Otra vez Erich Fromm, en su libro El miedo a la libertad, describe cómo el proceso de «individuación» de la persona conlleva un sentimiento de soledad del que solamente es posible superar mediante el amor a los demás o la actividad creadora. En caso contrario, el hombre se abandonará a las manos de sistemas totalitaristas, llámense consumo desenfrenado, estado, iglesia o fascismos.
Hoy día no estamos bajo estos totalitarismos, sino bajo otro más intangible. El sistema que nos esclaviza es muy, muy sutil: somos esclavos de nuestra libertad, de nuestro sistema libre. Nos hace infelices, pero lo aceptamos porque lo contrario es la no libertad. Rebelarnos contra la democracia y el libre mercado es rebelarse contra nuestra propia libertad. Parecemos encerrados en un laberinto sin salida.
¿Cuál es, pues, la solución? Ejerzamos la libertad, pero démosle un sentido. Busquemos nuestro propio beneficio, sin olvidar que existen fórmulas para hallarlo a la vez que tenemos en cuenta las necesidades de los demás. El sistema no debe tomar del individuo más tiempo que el justo y, a su vez, debe proporcionarle vías a la expresión del amor, del humanismo, de la espiritualidad, de la cooperación, de la solidaridad y la ayuda a los demás. El tiempo es un factor esencial de nuestra vida y un sistema que lo olvide está condenado al fracaso.
El gran economista Xavier Sala i Martín, en múltiples artículos y libros, ha descrito la capacidad del liberalismo como sistema productor de bienestar y riqueza. Pero no se queda ahí. También especifica cuál es el papel del Estado en una sociedad libre y constantemente propone soluciones creativas que, a la par que conservan las bondades del liberalismo, permiten la cooperación para paliar las desigualdades en el mundo y los abusos que se producen cuando la libertad genera, de forma inevitable, externalidades. Y para eso hay que tener el coraje de ir contra corriente y desafiar las creencias y actos de la gran masa.
La fiebre del oro no ha desaparecido aún: el crack del 29, las crisis financieras del sudeste asiático, Latinoamérica, la debacle de las punto.com y, ahora, el tiempo. Pero el mundo está lleno de personas con la capacidad de no sumarse a la locura y el frenesí. Este libro no es más que una invitación a pensar y actuar de forma diferente.
Por eso soy optimista. Porque el hombre está destinado a sobrevivirse a sí mismo y buscará siempre soluciones a los males que él mismo provoca, a veces conscientemente; otras, sin darse cuenta.

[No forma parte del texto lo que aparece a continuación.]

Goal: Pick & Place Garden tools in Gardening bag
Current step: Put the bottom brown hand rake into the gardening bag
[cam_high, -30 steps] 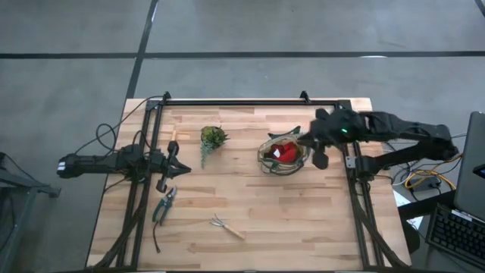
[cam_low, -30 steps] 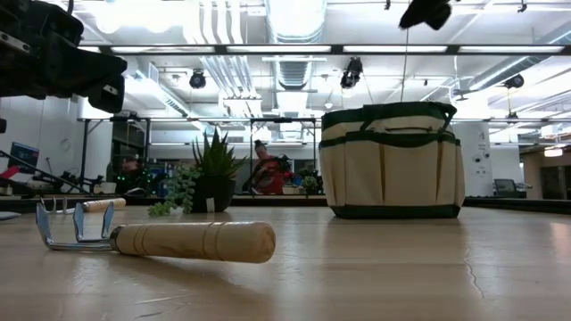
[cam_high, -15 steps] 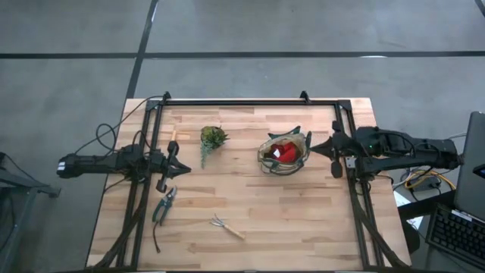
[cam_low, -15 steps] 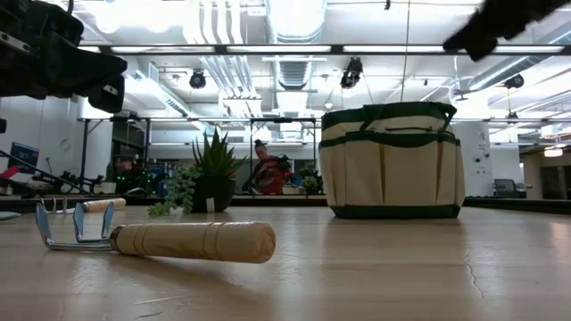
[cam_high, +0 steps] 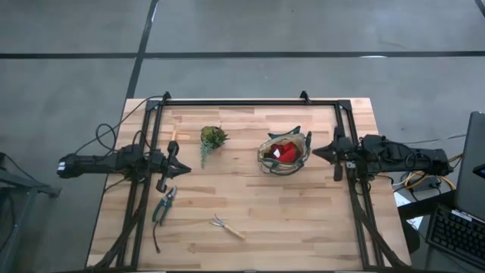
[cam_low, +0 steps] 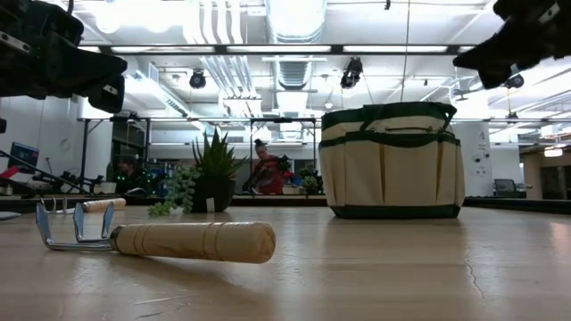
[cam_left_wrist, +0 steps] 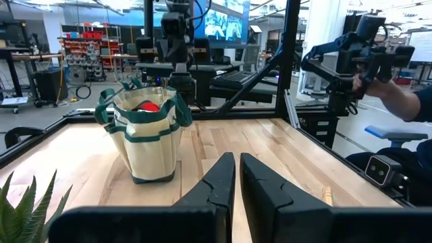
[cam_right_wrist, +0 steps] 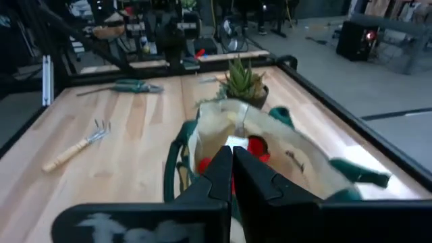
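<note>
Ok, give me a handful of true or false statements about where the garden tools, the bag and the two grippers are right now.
1. Something red lies inside the gardening bag. True.
2. The hand fork is in the bag. False: it lies on the table, nearer the front edge.
3. The green-handled pruners lie on the table near the left gripper. True.
4. The right gripper holds a glove. False: it is shut and empty, beside the bag.
5. The plant stands to the bag's right. False: it stands to its left.
</note>
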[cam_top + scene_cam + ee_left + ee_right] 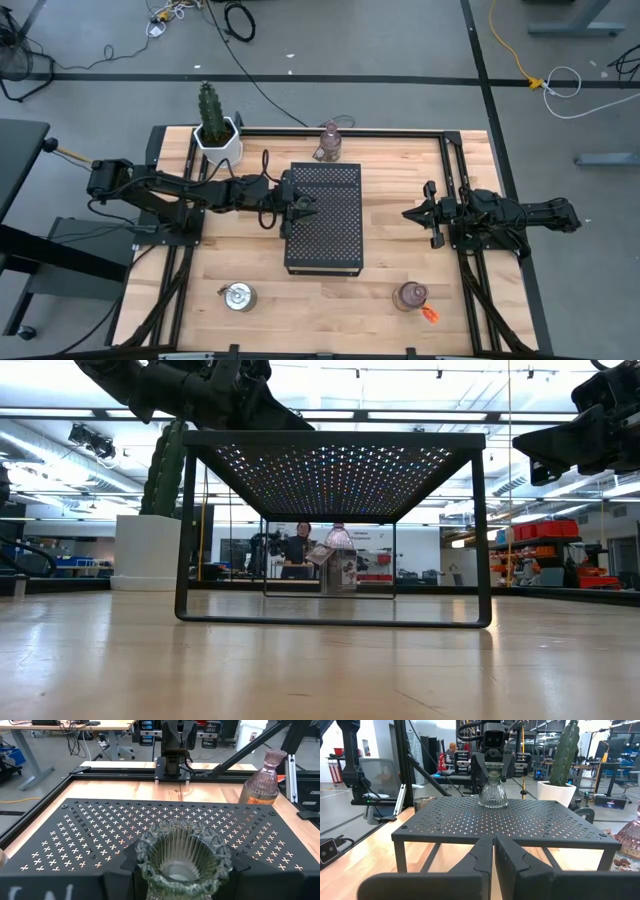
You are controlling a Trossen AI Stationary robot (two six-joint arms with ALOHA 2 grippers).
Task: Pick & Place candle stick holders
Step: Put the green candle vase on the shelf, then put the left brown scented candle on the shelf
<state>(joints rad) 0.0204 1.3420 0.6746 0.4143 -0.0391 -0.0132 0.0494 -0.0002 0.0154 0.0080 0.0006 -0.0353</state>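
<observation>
Left gripper (pixel 494 767): positioned over the left edge of the black perforated stand (pixel 323 218), fingers set either side of the neck of a clear ribbed glass candle stick holder (pixel 493 789). The holder stands upright on the stand's top plate, base resting on the perforated surface. In the left wrist view the holder's beaded rim (pixel 182 851) sits directly between the two dark fingers; the jaws are part-way apart, and whether the pads press on the glass or stand just clear of it cannot be told.

Right gripper (pixel 412 214): waits above the bare table to the right of the stand, fingers pressed together, nothing held.

Other holders relative to the left gripper: a pink-purple holder (pixel 330 143) stands on the table beyond the stand's far edge, near the gripper; a second pink-purple holder (pixel 409 296), with a small orange tag beside it, stands on the near side of the table, well apart; a silvery-clear holder (pixel 238 296) stands at the near left, also well apart.

A white pot with cactus (pixel 216 128) stands behind the left arm.

Labels: a printed band on the far pink-purple holder (pixel 262 782) is visible; its writing cannot be read.
</observation>
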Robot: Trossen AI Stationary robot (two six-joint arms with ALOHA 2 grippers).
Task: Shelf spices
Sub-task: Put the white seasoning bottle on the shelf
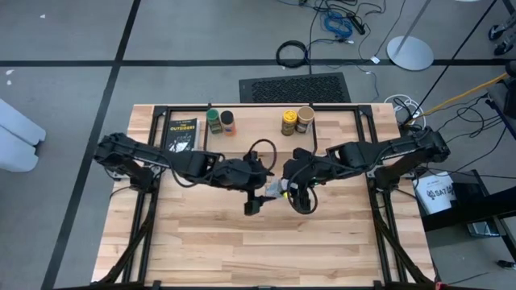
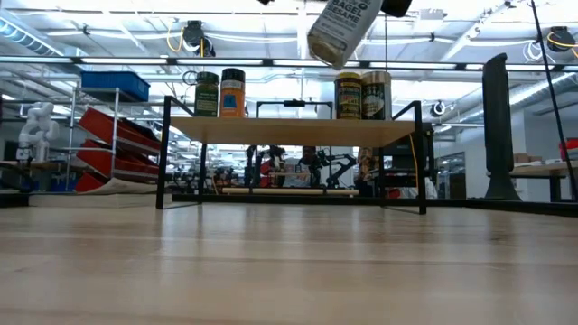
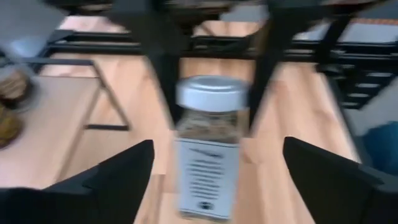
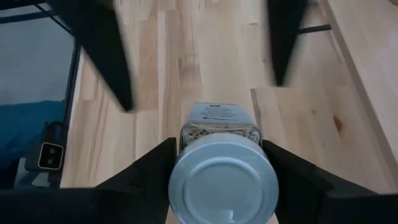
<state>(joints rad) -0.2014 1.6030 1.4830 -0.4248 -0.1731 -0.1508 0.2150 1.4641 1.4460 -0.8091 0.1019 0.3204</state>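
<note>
Right gripper at centre frame, fingers closed on white-lid jar, raised off the table. Left gripper just beside it, fingers spread wide, empty. Four jars on shelf, upper centre: green-lid, dark-lid, yellow-lid, tan-lid.
</note>
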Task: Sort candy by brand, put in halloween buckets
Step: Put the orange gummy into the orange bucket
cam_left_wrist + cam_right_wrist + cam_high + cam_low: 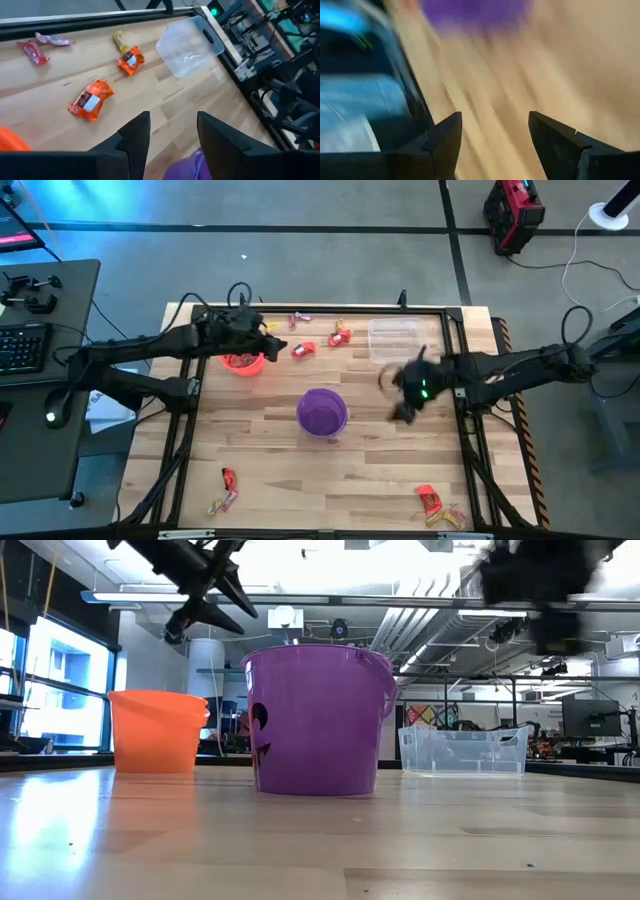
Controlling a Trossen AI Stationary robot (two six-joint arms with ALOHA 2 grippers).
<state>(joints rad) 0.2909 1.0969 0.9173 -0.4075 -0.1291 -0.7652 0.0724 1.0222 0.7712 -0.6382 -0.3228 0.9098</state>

Me remito a las palabras que dedico a mi hijo Alejo al inicio de este libro: «… por si no soy capaz de transmitirle que su tiempo es sólo suyo». Querido lector, como le dice Gandalf a Frodo en El Señor de los Anillos: «Solamente a ti corresponde decidir qué hacer con el tiempo que se te ha dado». El cambio empieza por uno mismo. Tu tiempo es también tuyo y de nadie más: vive conforme a ello y la mano invisible nos llevará, una vez más, al bien de la sociedad en su conjunto.